Although lenders conform to standards set by government agencies, loan approval guidelines vary depending on the terms of each loan. In general, approval is based on two factors: your ability and willingness to repay the loan and the value of the property.

Once your loan application has been received we will start the loan approval process immediately. Your loan processor will verify all of the information you have given. If any discrepancies are found, either the processor or your loan officer will troubleshoot to straighten them out. This information includes:

Income/Employment Check

Is your income sufficient to cover monthly payments? Industry guidelines are used to evaluate your income and your debts.

Credit Check

What is your ability to repay debts when due? Your credit report is reviewed to determine the type and terms of previous loans. Any lapses or delays in payment are considered and must be explained.

Asset Evaluation

Do you have the funds necessary to make the down payment and pay closing costs?

Property Appraisal

Is there sufficient value in the property? The property is appraised to determine market value. Location and zoning play a part in the evaluation.

Other Documentation

In some cases, additional documentation might be required before making a final determination regarding your loan approval.

In order to improve your chances of getting a loan approval:

1. Fill out your loan application completely. You may use our online forms to expedite the process.

2. Respond promptly to any requests for additional documentation especially if your rate is locked or if your loan is to close by a certain date.

3. Do not move money into or from your bank accounts without a paper trail. If you are receiving money from friends, family or other relatives, please prepare a gift letter and contact us.

4. Do not make any major purchases until your loan is closed. Purchases cause your debts to increase and might have an adverse effect on your current application.

5. Do not go out of town around your loan’s closing date. If you plan to be out of town, you may want to sign a Power of Attorney.

Step 5: Close Your Loan

After your home loan is approved by underwriting, you are ready to sign the final loan documents (aka “Go to Closing”). You must review the loan documents prior to signing to ensure the interest rate quoted and loan terms are what you were promised. Also, verify that you and any other borrower’s names and address on the closing documents are accurate. The signing normally takes place using of a notary public to witness your signatures.

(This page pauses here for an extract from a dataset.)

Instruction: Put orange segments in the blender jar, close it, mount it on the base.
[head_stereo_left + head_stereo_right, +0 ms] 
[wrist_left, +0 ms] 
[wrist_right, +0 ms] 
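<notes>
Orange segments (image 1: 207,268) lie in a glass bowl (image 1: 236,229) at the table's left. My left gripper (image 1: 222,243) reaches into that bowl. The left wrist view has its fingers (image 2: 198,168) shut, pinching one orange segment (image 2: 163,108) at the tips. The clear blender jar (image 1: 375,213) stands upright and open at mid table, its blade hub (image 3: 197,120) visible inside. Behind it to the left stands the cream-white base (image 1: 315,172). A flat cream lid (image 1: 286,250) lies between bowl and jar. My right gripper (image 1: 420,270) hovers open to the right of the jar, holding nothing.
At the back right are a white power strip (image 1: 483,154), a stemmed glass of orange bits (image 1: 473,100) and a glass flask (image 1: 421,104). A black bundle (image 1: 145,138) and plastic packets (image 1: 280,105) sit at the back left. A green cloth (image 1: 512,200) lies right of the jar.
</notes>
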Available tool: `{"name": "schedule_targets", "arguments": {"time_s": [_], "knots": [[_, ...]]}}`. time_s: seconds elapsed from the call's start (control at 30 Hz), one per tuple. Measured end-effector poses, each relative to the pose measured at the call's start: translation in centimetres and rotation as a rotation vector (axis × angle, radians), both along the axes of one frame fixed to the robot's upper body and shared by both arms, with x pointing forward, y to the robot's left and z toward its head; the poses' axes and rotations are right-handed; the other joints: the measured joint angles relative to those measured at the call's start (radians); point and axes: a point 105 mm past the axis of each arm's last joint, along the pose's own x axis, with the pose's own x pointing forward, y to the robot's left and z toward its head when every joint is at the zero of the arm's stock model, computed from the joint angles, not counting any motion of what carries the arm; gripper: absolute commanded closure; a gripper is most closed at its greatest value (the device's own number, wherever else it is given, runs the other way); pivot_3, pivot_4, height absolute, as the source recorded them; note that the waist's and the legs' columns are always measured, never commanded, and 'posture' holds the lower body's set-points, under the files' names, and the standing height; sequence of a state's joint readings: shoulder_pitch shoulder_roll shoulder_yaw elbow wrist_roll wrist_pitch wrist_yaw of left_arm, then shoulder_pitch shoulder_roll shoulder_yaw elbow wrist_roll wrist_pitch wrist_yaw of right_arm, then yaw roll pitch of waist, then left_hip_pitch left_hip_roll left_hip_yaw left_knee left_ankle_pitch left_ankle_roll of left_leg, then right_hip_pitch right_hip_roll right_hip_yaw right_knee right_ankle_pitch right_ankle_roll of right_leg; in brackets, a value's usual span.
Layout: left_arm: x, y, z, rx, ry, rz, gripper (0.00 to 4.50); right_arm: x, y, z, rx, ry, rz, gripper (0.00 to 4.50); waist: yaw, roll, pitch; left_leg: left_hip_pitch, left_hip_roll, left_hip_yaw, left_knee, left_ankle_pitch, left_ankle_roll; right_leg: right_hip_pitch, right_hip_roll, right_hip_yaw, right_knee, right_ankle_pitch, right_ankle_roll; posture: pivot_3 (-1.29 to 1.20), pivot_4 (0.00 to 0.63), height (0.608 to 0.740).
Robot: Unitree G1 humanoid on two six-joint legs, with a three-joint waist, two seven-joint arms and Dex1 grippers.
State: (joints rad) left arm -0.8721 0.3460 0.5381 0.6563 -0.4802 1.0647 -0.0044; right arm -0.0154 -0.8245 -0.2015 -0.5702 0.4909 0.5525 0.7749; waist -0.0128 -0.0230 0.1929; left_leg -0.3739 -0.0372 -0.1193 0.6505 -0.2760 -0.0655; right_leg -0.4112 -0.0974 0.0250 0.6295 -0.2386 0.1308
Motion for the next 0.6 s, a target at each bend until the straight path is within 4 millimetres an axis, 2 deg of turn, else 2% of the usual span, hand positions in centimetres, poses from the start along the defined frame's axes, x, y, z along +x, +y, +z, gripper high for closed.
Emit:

There are also several closing fees associated with obtaining a home loan and transferring property ownership which you will be expected to pay at closing. Bring a cashiers check or have your funds wired for the down payment and closing costs based on your lenders and title company instructions (if required). Personal checks are normally not accepted at time of closing.

Your home loan will normally “fund” shortly after you have signed the loan documents. On owner occupied refinance loan transactions federal law requires that you have 3 days to review the documents before your loan transaction can close.